## About this task
Each entry in the block below needs to be copied out exactly.

Records contained in a dataset:
....................
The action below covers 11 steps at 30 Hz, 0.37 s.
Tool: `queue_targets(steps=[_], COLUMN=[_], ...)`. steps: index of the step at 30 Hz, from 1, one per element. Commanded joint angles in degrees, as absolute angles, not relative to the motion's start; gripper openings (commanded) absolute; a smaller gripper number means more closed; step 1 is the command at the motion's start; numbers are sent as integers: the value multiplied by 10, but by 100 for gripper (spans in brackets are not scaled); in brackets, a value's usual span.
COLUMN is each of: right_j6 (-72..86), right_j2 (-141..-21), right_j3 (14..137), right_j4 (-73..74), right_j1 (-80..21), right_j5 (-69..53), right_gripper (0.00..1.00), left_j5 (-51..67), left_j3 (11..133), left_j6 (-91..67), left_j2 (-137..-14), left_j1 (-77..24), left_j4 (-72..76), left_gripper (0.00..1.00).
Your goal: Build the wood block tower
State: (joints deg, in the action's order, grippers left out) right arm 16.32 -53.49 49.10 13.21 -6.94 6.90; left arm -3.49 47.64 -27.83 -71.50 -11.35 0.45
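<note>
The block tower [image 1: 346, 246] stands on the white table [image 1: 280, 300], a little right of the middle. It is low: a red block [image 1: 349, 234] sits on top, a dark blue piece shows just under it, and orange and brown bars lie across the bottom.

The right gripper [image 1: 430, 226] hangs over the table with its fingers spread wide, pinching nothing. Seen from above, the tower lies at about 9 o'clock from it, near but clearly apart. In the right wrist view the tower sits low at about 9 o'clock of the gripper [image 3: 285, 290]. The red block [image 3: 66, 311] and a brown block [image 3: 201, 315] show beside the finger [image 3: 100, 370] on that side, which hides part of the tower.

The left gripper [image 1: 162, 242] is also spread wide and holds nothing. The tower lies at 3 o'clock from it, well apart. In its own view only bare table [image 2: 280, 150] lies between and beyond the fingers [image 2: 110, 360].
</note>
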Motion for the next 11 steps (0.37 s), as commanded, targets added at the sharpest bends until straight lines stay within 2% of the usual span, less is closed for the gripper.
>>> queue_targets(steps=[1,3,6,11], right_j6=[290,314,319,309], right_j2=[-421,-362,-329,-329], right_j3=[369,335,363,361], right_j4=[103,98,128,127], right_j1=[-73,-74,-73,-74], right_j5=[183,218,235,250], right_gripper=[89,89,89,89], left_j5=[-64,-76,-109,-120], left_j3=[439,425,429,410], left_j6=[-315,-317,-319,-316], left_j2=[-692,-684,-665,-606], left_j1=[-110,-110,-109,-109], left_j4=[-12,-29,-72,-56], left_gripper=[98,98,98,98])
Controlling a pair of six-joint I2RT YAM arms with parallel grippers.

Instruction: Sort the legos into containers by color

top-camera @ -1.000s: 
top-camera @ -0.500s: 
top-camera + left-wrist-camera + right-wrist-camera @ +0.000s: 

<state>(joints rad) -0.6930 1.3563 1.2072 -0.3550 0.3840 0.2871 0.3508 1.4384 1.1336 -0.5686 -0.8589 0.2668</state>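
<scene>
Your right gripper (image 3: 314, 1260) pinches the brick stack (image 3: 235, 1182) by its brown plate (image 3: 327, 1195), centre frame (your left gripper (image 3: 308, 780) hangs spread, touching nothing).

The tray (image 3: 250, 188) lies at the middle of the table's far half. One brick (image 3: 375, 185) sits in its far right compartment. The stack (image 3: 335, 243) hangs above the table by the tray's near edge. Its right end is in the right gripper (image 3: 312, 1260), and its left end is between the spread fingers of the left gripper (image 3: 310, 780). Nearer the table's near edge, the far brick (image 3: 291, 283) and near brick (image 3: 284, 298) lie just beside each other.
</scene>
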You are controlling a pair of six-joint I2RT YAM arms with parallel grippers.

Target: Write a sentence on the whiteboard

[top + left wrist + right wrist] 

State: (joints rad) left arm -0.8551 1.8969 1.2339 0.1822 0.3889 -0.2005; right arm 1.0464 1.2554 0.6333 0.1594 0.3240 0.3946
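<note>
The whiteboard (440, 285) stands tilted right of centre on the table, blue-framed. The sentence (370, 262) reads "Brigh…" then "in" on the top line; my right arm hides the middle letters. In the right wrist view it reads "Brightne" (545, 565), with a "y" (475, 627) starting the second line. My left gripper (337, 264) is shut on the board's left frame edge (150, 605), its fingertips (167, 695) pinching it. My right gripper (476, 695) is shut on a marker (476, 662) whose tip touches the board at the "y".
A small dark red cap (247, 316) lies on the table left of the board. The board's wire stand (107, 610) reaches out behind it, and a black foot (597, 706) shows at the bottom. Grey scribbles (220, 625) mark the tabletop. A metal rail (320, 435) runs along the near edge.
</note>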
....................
## Solved problem
The action below covers 11 steps at 30 Hz, 0.37 s.
Tool: `queue_targets(steps=[_], COLUMN=[_], ...)`. steps: index of the step at 30 Hz, from 1, one per element. Commanded joint angles in degrees, as absolute angles, not relative to the motion's start; gripper openings (commanded) absolute; a smaller gripper number means more closed; step 1 is the command at the motion's start; numbers are sent as integers: the value multiplied by 10, but by 100 for gripper (spans in brackets are not scaled); in brackets, a value's usual span.
COLUMN is each of: right_j6 (-72..86), right_j2 (-141..-21), right_j3 (14..137), right_j4 (-73..74), right_j1 (-80..21), right_j5 (-69..53), right_gripper (0.00..1.00), left_j5 (-51..67), left_j3 (11..133), left_j6 (-91..67), left_j2 (-137..-14), left_j1 (-77..24), left_j4 (-72..76), left_gripper (0.00..1.00).
Your goal: Build the wood block tower
State: (joints deg, in the action's order, grippers left out) right arm 16.32 -53.49 49.10 13.21 -6.94 6.90; left arm -3.49 47.64 -27.83 -71.50 -11.35 0.45
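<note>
The block tower [image 1: 346, 246] stands on the white table [image 1: 280, 300], a little right of the middle. It is low: a red block [image 1: 349, 234] sits on top, a dark blue piece shows just under it, and orange and brown bars lie across the bottom.

The right gripper [image 1: 430, 226] hangs over the table with its fingers spread wide, pinching nothing. Seen from above, the tower lies at about 9 o'clock from it, near but clearly apart. In the right wrist view the tower sits low at about 9 o'clock of the gripper [image 3: 285, 290]. The red block [image 3: 66, 311] and a brown block [image 3: 201, 315] show beside the finger [image 3: 100, 370] on that side, which hides part of the tower.

The left gripper [image 1: 162, 242] is also spread wide and holds nothing. The tower lies at 3 o'clock from it, well apart. In its own view only bare table [image 2: 280, 150] lies between and beyond the fingers [image 2: 110, 360].
</note>
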Motion for the next 11 steps (0.37 s), as commanded, targets added at the sharpest bends until straight lines stay within 2% of the usual span, less is closed for the gripper.
>>> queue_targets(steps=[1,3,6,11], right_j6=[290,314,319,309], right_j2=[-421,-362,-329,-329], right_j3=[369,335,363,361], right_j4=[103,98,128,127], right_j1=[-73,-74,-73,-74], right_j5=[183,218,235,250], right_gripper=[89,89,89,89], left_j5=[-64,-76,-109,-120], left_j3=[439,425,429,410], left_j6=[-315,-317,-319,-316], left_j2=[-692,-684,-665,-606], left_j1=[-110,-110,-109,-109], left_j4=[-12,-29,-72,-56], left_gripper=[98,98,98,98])
Controlling a pair of six-joint I2RT YAM arms with parallel grippers.

Instruction: Sort the legos into containers by color

top-camera @ -1.000s: 
top-camera @ -0.500s: 
top-camera + left-wrist-camera + right-wrist-camera @ +0.000s: 

<state>(joints rad) -0.6930 1.3563 1.2072 -0.3550 0.3840 0.2871 0.3508 1.4384 1.1336 -0.5686 -0.8589 0.2668</state>
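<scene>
Your right gripper (image 3: 314, 1260) pinches the brick stack (image 3: 235, 1182) by its brown plate (image 3: 327, 1195), centre frame (your left gripper (image 3: 308, 780) hangs spread, touching nothing).

The tray (image 3: 250, 188) lies at the middle of the table's far half. One brick (image 3: 375, 185) sits in its far right compartment. The stack (image 3: 335, 243) hangs above the table by the tray's near edge. Its right end is in the right gripper (image 3: 312, 1260), and its left end is between the spread fingers of the left gripper (image 3: 310, 780). Nearer the table's near edge, the far brick (image 3: 291, 283) and near brick (image 3: 284, 298) lie just beside each other.
</scene>
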You are controlling a pair of six-joint I2RT YAM arms with parallel grippers.

Target: Write a sentence on the whiteboard

[top + left wrist + right wrist] 

State: (joints rad) left arm -0.8551 1.8969 1.2339 0.1822 0.3889 -0.2005; right arm 1.0464 1.2554 0.6333 0.1594 0.3240 0.3946
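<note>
The whiteboard (440, 285) stands tilted right of centre on the table, blue-framed. The sentence (370, 262) reads "Brigh…" then "in" on the top line; my right arm hides the middle letters. In the right wrist view it reads "Brightne" (545, 565), with a "y" (475, 627) starting the second line. My left gripper (337, 264) is shut on the board's left frame edge (150, 605), its fingertips (167, 695) pinching it. My right gripper (476, 695) is shut on a marker (476, 662) whose tip touches the board at the "y".
A small dark red cap (247, 316) lies on the table left of the board. The board's wire stand (107, 610) reaches out behind it, and a black foot (597, 706) shows at the bottom. Grey scribbles (220, 625) mark the tabletop. A metal rail (320, 435) runs along the near edge.
</note>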

The exercise is complete.